Anemic architecture - enemy of testing

Although Rich Model ref seems like a better approach from OOP evangelists' standpoint, Anemic Model ref stays prevailing among enterprise developers. While not being very active in OOP debates, I find Anemic architecture very harmful for testing. To support this claim let me start with a small example of anemic code (full code):

//As seen from the name - this is a representative of the Service Layer
class PersonService {
    //Do some calculations on the Person's data
    PersonStatistics getStatistics(long personId) {
        //using PersonDao to load entity from DB
        Person p = personDao.get(personId);
        PersonStatistics result = new PersonStatistics(p);

        // The actual "calculations"
        if(CollectionUtils.isNotEmpty(p.getRelatives()))
            result.setNumOfRelatives(p.getRelatives().size());
        if(CollectionUtils.isNotEmpty(p.getProjects()))
            result.setNumOfProjects(p.getProjects().size());

        // Some weird logic just for the demo - storing stats in DB if they are not empty
        if((result.getNumOfProjects() != null && result.getNumOfProjects() != 0)
                || (result.getNumOfRelatives() != null && result.getNumOfRelatives() != 0))
            //using StatisticsDao to save results to DB
            statsDao.save(result);
        return result;
    }
}

The logic here is fully concentrated in the service layer. It supposedly should be a Façade that just invokes the actual logic - but in our case it implements all of it. And the rest of the objects are just data structures which is a sign of anemic model. There are couple of ways we can write tests for this.

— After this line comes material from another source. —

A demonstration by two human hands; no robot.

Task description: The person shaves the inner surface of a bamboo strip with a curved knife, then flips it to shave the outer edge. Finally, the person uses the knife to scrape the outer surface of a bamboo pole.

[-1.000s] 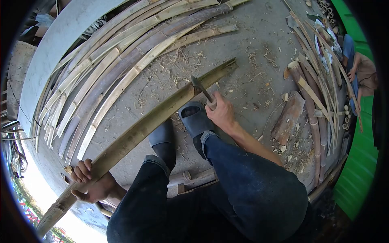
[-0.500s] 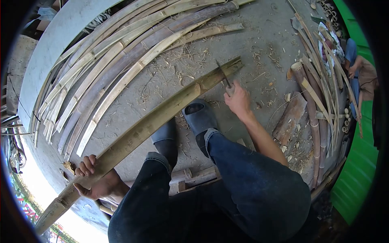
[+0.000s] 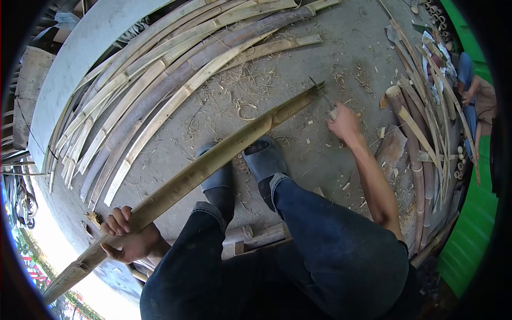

Mocking - work more, accomplish less

In our first attempt we're going to use mocks. Here are some emerging patterns (full code):

@Test
public class PersonServiceTest {
   public void returnsProjectCount_ifProjectsArePresent() {
       Person p = new Person().setProjects(projects());

       //Mocking PersonDao!
       doReturn(p).when(personDao).get(1L);
       PersonStatistics statistics = service.getStatistics(1L);

       assertEquals(statistics.getNumOfProjects(), (Integer) p.getProjects().size());
   }

   public void savesStatistics_ifProjectsArePresent() {
       Person p = new Person().setProjects(projects());

       //Mocking PersonDao!
       doReturn(p).when(personDao).get(1L);
       service.getStatistics(1L);

       //Verifying that PersonDao was invoked by the service
       //We may also want to check the actual values of the stats,
       //but let's keep it simple here
       verify(statsDao).save(any(PersonStatistics.class));
   }
}

There are 2 types of tests here - those that test the conditions and calculations and those that check the collaboration with other objects. Mocked depended-on objects (DOCs) lead to problems though:

  1. A part of the service logic was to invoke its DOCs with particular params in particular conditions. Because we replaced the real logic with the fake DOC the tests pass when the behaviour of the service satisfies the fake methods. Not the real ones. The real DOC may be working differently - it may actually fail if service passes current params. Thus by using mocks we test our test setup and don’t test the actual communication.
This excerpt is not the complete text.